Senator of the Congress of the Union for Baja California
- In office 1 September 2018 – 31 August 2024 Serving with Gerardo Novelo Osuna and Alejandra León Gastélum
- Preceded by: Marco Antonio Blásquez Salinas

Personal details
- Born: Gina Andrea Cruz Blackledge 8 July 1969 (age 57) Mexicali, Baja California, Mexico
- Party: PAN
- Education: Autonomous University of Baja California
- Occupation: Politician

= Gina Cruz Blackledge =

Mexican politician

Gina Andrea Cruz Blackledge (born 8 July 1969) is a Mexican lawyer and politician from the National Action Party (PAN). She served as a senator for Baja California from 2018 to 2024.

== Early life ==
Cruz Blackledge was born on 8 July 1969 in Mexicali, Baja California.

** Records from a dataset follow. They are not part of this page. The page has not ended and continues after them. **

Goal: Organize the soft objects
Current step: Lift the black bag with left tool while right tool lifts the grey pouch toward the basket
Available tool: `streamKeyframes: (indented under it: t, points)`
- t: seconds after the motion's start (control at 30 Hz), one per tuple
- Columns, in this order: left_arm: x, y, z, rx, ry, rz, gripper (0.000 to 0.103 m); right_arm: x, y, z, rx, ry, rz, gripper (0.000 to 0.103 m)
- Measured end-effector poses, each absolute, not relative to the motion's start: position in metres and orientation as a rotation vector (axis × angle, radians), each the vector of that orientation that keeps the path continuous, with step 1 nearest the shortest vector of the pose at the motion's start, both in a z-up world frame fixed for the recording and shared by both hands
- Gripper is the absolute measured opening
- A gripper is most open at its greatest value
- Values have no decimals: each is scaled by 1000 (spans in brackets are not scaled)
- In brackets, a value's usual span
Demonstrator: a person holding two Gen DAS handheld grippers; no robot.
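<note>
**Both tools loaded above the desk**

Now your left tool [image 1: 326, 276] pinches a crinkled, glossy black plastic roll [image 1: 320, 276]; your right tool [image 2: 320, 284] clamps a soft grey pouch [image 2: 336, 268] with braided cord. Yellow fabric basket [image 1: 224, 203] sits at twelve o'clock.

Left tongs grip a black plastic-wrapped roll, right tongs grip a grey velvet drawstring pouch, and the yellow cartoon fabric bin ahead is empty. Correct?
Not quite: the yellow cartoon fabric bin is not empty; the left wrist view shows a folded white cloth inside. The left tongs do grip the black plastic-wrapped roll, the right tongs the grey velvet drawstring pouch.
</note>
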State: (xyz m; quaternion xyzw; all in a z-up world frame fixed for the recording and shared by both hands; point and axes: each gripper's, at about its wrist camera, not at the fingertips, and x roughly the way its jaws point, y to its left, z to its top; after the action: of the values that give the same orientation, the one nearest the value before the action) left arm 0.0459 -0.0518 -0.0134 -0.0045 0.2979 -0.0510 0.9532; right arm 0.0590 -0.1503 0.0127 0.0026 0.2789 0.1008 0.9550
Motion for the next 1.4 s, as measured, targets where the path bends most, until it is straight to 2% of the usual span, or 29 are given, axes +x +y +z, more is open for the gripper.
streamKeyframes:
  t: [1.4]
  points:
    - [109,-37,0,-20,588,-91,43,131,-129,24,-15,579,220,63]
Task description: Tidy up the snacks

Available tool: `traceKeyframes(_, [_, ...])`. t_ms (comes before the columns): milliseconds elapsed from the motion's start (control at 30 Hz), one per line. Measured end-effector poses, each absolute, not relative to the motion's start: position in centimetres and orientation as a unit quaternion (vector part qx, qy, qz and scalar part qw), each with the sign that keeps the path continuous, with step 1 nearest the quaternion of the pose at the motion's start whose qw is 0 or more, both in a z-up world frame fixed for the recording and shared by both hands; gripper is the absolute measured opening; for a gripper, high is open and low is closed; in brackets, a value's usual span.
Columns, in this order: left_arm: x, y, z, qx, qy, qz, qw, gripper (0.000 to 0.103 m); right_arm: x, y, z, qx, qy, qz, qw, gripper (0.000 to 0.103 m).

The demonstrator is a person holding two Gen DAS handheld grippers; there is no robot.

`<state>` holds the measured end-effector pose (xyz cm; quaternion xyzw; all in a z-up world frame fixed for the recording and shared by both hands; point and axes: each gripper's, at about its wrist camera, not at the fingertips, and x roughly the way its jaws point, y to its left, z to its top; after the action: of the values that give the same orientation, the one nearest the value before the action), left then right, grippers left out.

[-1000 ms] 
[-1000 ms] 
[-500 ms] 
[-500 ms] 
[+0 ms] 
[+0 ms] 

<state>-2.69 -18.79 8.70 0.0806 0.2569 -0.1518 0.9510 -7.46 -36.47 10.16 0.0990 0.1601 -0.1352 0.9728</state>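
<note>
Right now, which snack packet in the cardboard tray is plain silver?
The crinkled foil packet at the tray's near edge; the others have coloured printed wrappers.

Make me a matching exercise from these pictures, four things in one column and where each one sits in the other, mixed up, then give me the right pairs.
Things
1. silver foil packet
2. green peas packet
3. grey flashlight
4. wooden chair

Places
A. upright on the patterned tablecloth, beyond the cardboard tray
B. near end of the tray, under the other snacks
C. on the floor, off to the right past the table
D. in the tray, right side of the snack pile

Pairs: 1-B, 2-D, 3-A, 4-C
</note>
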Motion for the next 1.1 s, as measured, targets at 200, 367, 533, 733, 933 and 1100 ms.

She graduated from the Autonomous University of Baja California in 1992.

== Career ==
Cruz joined the National Action Party in 1990.

She sat in the Chamber of Deputies in 2002 (as the alternate of Bernardo Borbón Vilches, a plurinominal deputy for the first region), and from 2015 to 2018 as a first-region plurinominal deputy.

She was elected to the Senate for the state of Baja California's third seat in the 2018 general election.